**Work request**
Make an exact copy of the listing so that no picture is carried over.

**Data**
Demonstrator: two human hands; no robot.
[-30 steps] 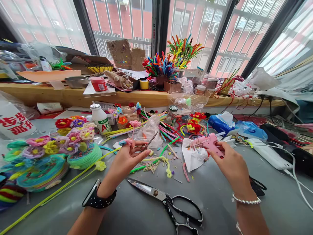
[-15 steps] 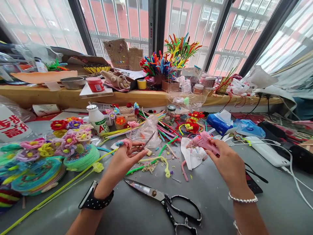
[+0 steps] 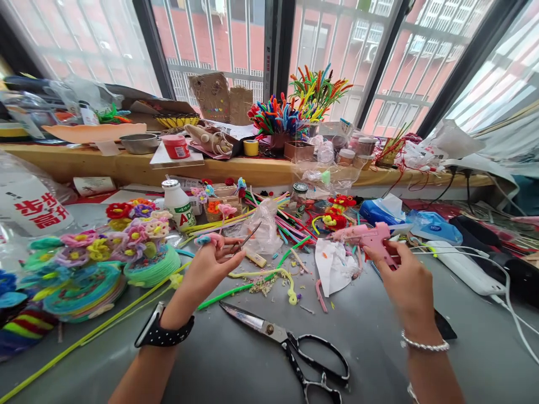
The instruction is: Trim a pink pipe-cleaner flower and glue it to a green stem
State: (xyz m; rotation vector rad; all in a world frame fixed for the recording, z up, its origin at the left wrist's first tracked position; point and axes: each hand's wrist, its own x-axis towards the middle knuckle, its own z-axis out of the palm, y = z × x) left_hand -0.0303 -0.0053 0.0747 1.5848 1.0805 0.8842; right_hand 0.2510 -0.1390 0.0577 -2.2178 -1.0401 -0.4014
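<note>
My left hand (image 3: 214,264) is closed round a pink-and-blue pipe-cleaner piece (image 3: 209,239). A thin dark metal tool (image 3: 249,235) juts from between its fingers; I cannot make out its full shape. Just above the hand rises a pink pipe-cleaner flower (image 3: 227,210), its stem running down to the fingers. In my right hand (image 3: 406,280) is a pink hot glue gun (image 3: 374,237), gripped by the handle with the nozzle pointing left. Below that nozzle lies a crumpled white tissue (image 3: 332,269). Large black-handled scissors (image 3: 273,332) rest on the grey table between my forearms.
At left stand pipe-cleaner flower baskets (image 3: 154,264) and a white bottle (image 3: 178,206). Pipe cleaners (image 3: 290,221), a glass jar (image 3: 299,196) and scraps lie across the middle. To the right are a blue tissue pack (image 3: 381,213) and a white power strip (image 3: 467,268) with cables.
The glue gun has turned more side-on and moved right with my right hand, away from the tissue. My left hand has shifted slightly left, still holding its things. The view has tilted a little.
</note>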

**Task result**
Demonstrator: two human hands; no robot.
[-30 steps] 
[-15 steps] 
[+0 steps] 
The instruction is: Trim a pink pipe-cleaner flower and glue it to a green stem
State: (xyz m; rotation vector rad; all in a world frame fixed for the recording, z up, its origin at the left wrist's first tracked position; point and axes: each hand's wrist, its own x-axis towards the middle knuckle, its own z-axis out of the palm, y = z × x) left_hand -0.0303 -0.0053 0.0747 1.5848 1.0805 0.8842; right_hand 0.2510 -0.1390 0.0577 -2.2178 -1.0401 -0.4014
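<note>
My left hand (image 3: 214,264) is closed round a pink-and-blue pipe-cleaner piece (image 3: 209,239). A thin dark metal tool (image 3: 249,235) juts from between its fingers; I cannot make out its full shape. Just above the hand rises a pink pipe-cleaner flower (image 3: 227,210), its stem running down to the fingers. In my right hand (image 3: 406,280) is a pink hot glue gun (image 3: 374,237), gripped by the handle with the nozzle pointing left. Below that nozzle lies a crumpled white tissue (image 3: 332,269). Large black-handled scissors (image 3: 273,332) rest on the grey table between my forearms.
At left stand pipe-cleaner flower baskets (image 3: 154,264) and a white bottle (image 3: 178,206). Pipe cleaners (image 3: 290,221), a glass jar (image 3: 299,196) and scraps lie across the middle. To the right are a blue tissue pack (image 3: 381,213) and a white power strip (image 3: 467,268) with cables.
The glue gun has turned more side-on and moved right with my right hand, away from the tissue. My left hand has shifted slightly left, still holding its things. The view has tilted a little.
</note>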

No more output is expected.